Sitting atop the pyramid is Osanai, the more conventional “love interest” type of character, thus cementing him as Tokita’s foil as well. He’s not only smart but is also conventionally attractive, yet his masculinity is constantly being “attacked” by Chiba, who doesn’t need him, and Tokita, who has the fame and Chiba’s attention despite being overweight and childish. Upon visiting his dream, Paprika sees that he idolizes himself as a perfect specimen of manliness, and tries to break him down by exposing his imperfections and how insecure he actually is. However, Osanai’s obsession with Chiba leads him to “collect” her instead of reflecting on himself. He pins Paprika down to a table mirroring the walls of butterfly displays surrounding them and essentially assault her: violently tearing apart Paprika to pull out Chiba. He believes he is entitled to Chiba simply because he “loves” her, and casts aside one part of her to embrace the part that he finds beautiful. He revels in the things that he believes make him a man—having power, for the most part—and even comments that his seeming omnipresence in the dreamworld is what “makes [him] a man”. Yet, in the end it’s his inability to reflect on his own weaknesses that causes his downfall, and eventually gets him killed.

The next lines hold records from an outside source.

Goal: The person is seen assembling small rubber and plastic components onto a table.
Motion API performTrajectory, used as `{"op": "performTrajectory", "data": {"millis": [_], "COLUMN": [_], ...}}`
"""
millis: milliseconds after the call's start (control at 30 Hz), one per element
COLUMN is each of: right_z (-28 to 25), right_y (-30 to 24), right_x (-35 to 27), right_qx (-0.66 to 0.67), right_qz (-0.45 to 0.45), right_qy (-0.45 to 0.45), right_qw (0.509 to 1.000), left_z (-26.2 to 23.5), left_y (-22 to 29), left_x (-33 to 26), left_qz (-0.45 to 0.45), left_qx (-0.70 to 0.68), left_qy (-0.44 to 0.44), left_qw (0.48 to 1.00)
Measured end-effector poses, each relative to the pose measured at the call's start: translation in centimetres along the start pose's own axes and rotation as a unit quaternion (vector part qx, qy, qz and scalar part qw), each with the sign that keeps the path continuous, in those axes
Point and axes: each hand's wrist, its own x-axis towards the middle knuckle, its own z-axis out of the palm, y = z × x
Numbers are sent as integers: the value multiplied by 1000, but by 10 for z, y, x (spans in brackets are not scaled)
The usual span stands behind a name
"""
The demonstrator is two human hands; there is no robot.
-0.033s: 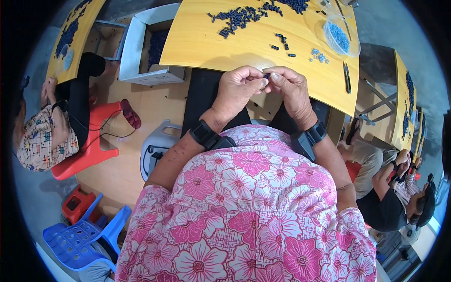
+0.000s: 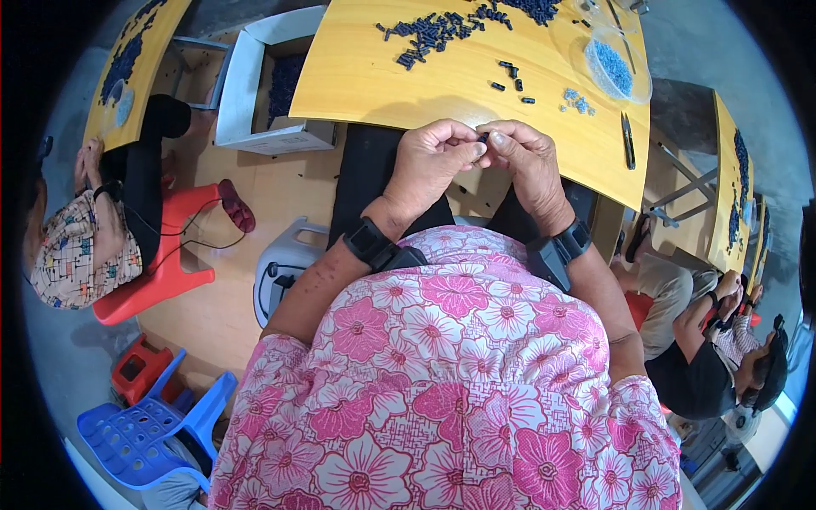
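Observation:
My left hand (image 2: pixel 432 164) and my right hand (image 2: pixel 531 166) meet at the near edge of the yellow table (image 2: pixel 357 76). The fingertips of both pinch one small dark cylindrical part (image 2: pixel 483 138), mostly hidden by the thumbs and fingers. Beyond them lie several loose dark cylindrical parts (image 2: pixel 518 84), and a scattered heap of the same kind (image 2: pixel 438 36) spreads farther back. Small pale-blue pieces (image 2: pixel 579 103) lie to the right, near a clear round bowl (image 2: pixel 645 88) holding more blue pieces (image 2: pixel 612 68). Dark pointed tweezers (image 2: pixel 628 141) rest by the right edge.
Left of the table stands a white open box (image 2: pixel 241 81) with dark parts inside. Another person (image 2: pixel 93 238) sits on a red stool (image 2: pixel 183 272) at the left; a blue plastic stool (image 2: pixel 140 433) is below. More people (image 2: pixel 701 365) work at tables on the right.

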Motion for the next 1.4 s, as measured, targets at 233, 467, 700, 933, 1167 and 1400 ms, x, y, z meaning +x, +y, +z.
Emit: {"op": "performTrajectory", "data": {"millis": [233,467,700,933,1167,1400], "right_z": [-3,-12,-15,-11,-12,-4], "right_y": [-4,-7,-7,-12,-8,-13], "right_x": [4,3,2,1,1,-4], "right_qx": [115,106,154,140,125,-47], "right_qz": [95,144,139,132,131,17], "right_qy": [-24,-105,-127,-117,-108,-99], "right_qw": [988,978,970,974,978,994], "left_z": [-2,1,1,-1,0,-2], "left_y": [0,9,14,14,12,7], "left_x": [0,1,2,2,3,2], "left_qz": [47,120,135,162,143,67], "left_qx": [125,212,227,232,241,136], "left_qy": [38,52,39,38,26,-57], "left_qw": [990,968,964,958,960,987]}}
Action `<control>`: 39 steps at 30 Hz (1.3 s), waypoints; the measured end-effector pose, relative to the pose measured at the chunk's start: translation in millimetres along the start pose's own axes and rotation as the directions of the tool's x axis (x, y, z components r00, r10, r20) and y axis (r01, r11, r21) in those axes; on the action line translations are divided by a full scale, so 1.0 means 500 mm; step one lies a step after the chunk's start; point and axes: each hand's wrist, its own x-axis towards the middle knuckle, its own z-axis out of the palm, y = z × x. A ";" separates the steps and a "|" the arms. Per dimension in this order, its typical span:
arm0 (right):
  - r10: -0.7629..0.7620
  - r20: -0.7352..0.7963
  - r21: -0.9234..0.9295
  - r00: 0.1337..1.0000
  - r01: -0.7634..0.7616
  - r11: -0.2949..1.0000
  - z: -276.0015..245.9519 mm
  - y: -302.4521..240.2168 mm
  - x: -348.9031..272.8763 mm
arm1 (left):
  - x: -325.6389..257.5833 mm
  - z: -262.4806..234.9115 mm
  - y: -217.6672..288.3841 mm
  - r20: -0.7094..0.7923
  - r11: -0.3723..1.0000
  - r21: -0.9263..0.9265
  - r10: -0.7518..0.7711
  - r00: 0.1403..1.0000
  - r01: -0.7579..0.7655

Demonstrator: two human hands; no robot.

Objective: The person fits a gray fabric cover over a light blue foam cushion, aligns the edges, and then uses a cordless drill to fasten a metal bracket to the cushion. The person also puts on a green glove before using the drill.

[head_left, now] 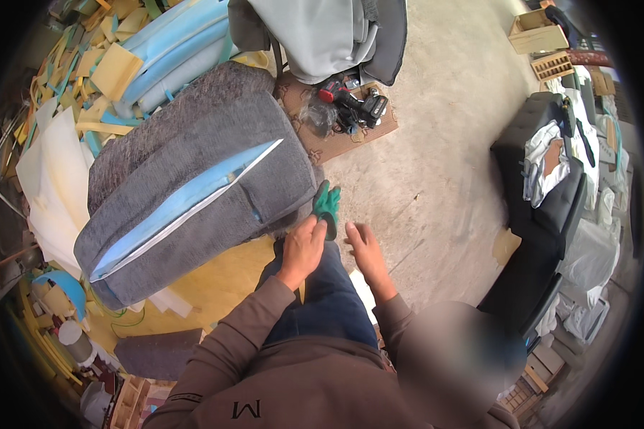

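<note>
My left hand (303,248) is closed on the dark cuff of a green work glove (328,199), whose fingers point away from me. Just to the right, my right hand (367,256) is apart from the glove, fingers loosely stretched and nothing visible in them. Beyond my left hand lies a large grey fabric-covered cushion (272,154). A long gap in its cover bares light blue foam (172,204) along a white edge.
At the far side, a cordless drill (342,107) and a clear plastic bag (318,118) rest on a brown patterned board (334,146). Foam offcuts (116,71) pile up at the far left. A black sofa piece (526,272) stands on the right, across the concrete floor (436,164).
</note>
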 end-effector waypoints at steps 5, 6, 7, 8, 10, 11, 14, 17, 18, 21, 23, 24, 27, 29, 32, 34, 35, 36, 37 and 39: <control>-0.103 0.258 -0.306 0.961 0.183 0.934 0.002 0.008 -0.017 | -0.012 -0.027 -0.001 0.174 0.919 0.094 0.363 0.915 -0.383; -0.084 0.233 -0.312 0.969 0.156 0.937 0.006 0.017 -0.010 | -0.015 -0.032 0.001 0.175 0.909 0.130 0.373 0.911 -0.397; -0.078 0.209 -0.299 0.975 0.140 0.944 0.016 0.028 0.002 | -0.020 -0.035 0.002 0.198 0.890 0.164 0.392 0.898 -0.425; -0.043 0.182 -0.295 0.982 0.097 0.951 0.019 0.041 0.013 | -0.024 -0.038 0.002 0.186 0.875 0.208 0.403 0.896 -0.437; 0.073 0.195 -0.342 0.978 -0.002 0.940 0.021 0.066 0.034 | -0.032 -0.038 -0.005 0.237 0.816 0.226 0.484 0.843 -0.532; 0.181 0.225 -0.366 0.957 -0.090 0.926 0.018 0.076 0.045 | -0.035 -0.036 -0.013 0.239 0.804 0.219 0.505 0.829 -0.553; 0.424 0.495 -0.138 0.758 -0.413 0.900 -0.004 0.094 0.077 | -0.036 -0.021 -0.047 0.250 0.829 0.307 0.403 0.880 -0.467; 0.260 0.809 0.127 0.528 -0.588 0.799 -0.030 0.099 0.094 | -0.025 0.004 -0.078 0.264 0.884 0.408 0.125 0.956 -0.228; 0.129 0.893 0.192 0.432 -0.623 0.758 -0.037 0.096 0.102 | -0.020 0.016 -0.081 0.269 0.885 0.420 0.088 0.959 -0.199; 0.109 0.510 0.268 0.853 -0.278 0.923 -0.036 0.084 0.139 | -0.001 0.066 -0.067 0.228 0.881 0.462 -0.012 0.974 -0.097; 0.148 0.175 0.348 0.973 -0.201 0.916 -0.033 0.070 0.182 | 0.012 0.106 -0.038 0.256 0.887 0.417 0.092 0.962 -0.196; 0.083 0.224 0.532 0.971 -0.193 0.825 -0.033 0.062 0.209 | 0.024 0.127 -0.021 0.269 0.882 0.408 0.131 0.954 -0.236; -0.184 0.369 0.798 0.911 -0.210 0.565 -0.053 0.048 0.282 | 0.066 0.193 0.038 0.327 0.894 0.355 0.154 0.933 -0.272; -0.148 0.276 0.695 0.950 -0.091 0.713 -0.081 0.037 0.352 | 0.091 0.227 0.074 0.321 0.925 0.279 0.162 0.933 -0.257; -0.187 0.378 0.506 0.907 -0.033 0.862 -0.133 0.034 0.439 | 0.153 0.267 0.122 0.245 0.963 0.237 0.066 0.967 -0.126; -0.217 0.445 0.319 0.869 0.072 0.945 -0.158 0.023 0.504 | 0.185 0.302 0.156 0.237 0.965 0.200 0.119 0.964 -0.169; -0.116 0.419 0.267 0.901 0.000 0.964 -0.171 0.016 0.532 | 0.198 0.319 0.173 0.237 0.964 0.197 0.129 0.963 -0.178; -0.022 0.364 0.209 0.931 -0.058 0.976 -0.185 0.006 0.555 | 0.209 0.334 0.190 0.239 0.963 0.192 0.141 0.961 -0.190; 0.065 0.300 0.155 0.952 -0.115 0.981 -0.198 -0.010 0.580 | 0.217 0.348 0.207 0.234 0.965 0.149 0.176 0.956 -0.214; 0.294 0.327 0.076 0.898 -0.335 0.939 -0.228 -0.049 0.612 | 0.228 0.369 0.240 0.306 0.964 0.079 0.220 0.926 -0.255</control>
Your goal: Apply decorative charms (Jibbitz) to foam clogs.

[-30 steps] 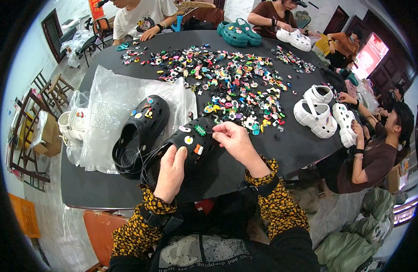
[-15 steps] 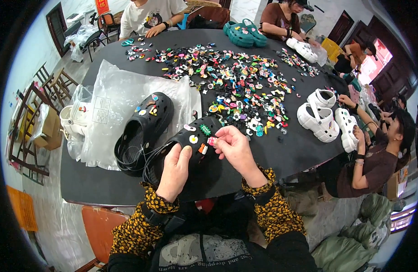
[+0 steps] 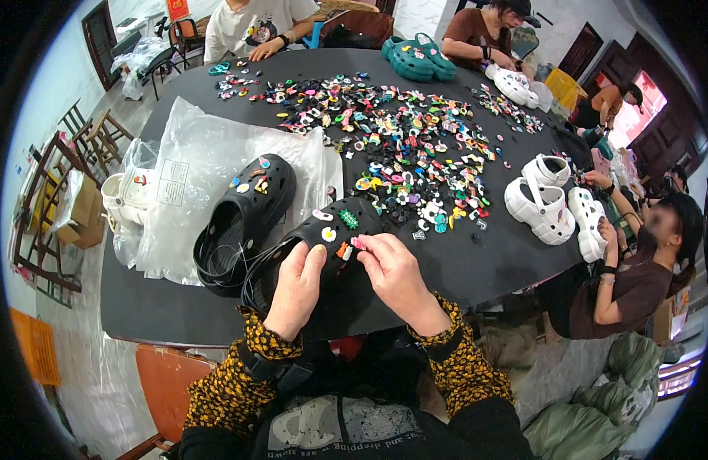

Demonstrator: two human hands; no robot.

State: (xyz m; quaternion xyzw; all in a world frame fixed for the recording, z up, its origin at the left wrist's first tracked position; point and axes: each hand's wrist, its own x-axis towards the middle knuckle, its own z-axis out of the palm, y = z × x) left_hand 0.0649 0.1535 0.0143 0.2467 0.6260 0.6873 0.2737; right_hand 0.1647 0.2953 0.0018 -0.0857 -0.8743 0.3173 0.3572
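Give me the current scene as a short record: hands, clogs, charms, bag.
Left hand: grips held clog, black
Right hand: fingers pinch pink-red charm at that clog; seating unclear
Charms on it: include green charm, flower charm
Second clog: black, to its left, charms fitted
Loose charms: spread beyond, on table
Plastic bag: left of second clog

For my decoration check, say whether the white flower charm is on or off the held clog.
On: the white flower charm sits against the held clog, with nothing else holding it.

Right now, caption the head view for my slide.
The left hand holds a charm-studded black clog; the right hand pinches a small pink charm close to it.
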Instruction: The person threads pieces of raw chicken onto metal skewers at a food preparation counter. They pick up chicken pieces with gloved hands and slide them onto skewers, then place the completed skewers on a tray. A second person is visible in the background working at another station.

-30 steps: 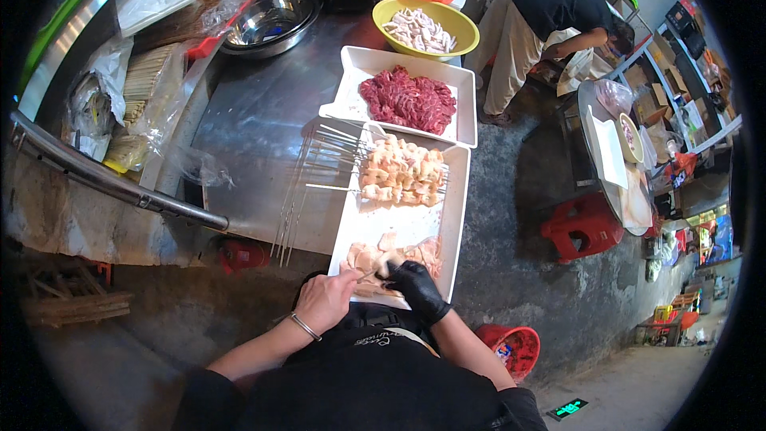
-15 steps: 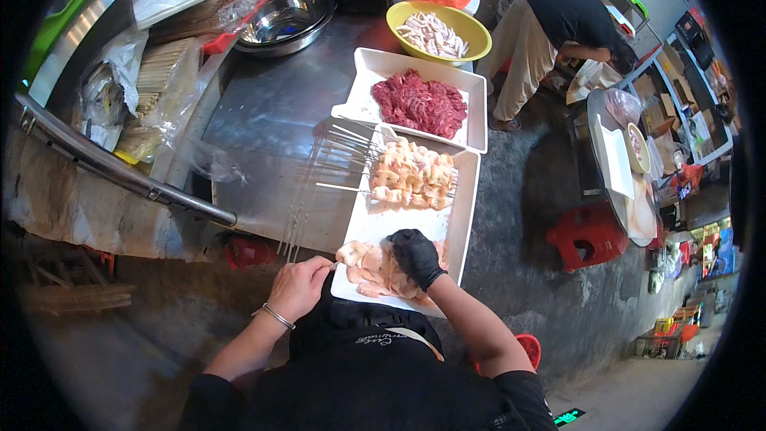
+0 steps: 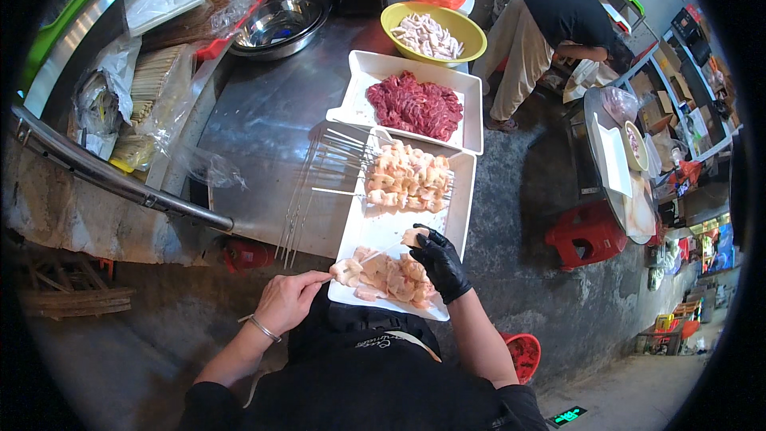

While it may not have necessarily been intentional on Satoshi Kon’s part to exploit the inherent issues caused by male entitlement and toxic masculinity, by giving the protagonist’s role to the only woman on the cast, it’s impossible to ignore. Being a woman in a scientific field is already hard enough with all the sexism, but Chiba’s complexity was boiled down to two simplistic facets—Paprika’s peppy attractiveness and Chiba’s cold and refined attractiveness—by most of the men around her, completely ignoring her intelligence in both the scientific part of the field and the interpersonal part of psychology and revealing a deeper struggle than dreams taking over the world. At some point, the dreams will return to who and where they belong; however, a solution for society’s ingrained male entitlement will still remain absent. To that, neither these scientists nor Detective Konakawa have an answer because they don’t recognize it for what it is. While Paprika has a happy ending, the reality of the situation gives the film a bit of a bitter note.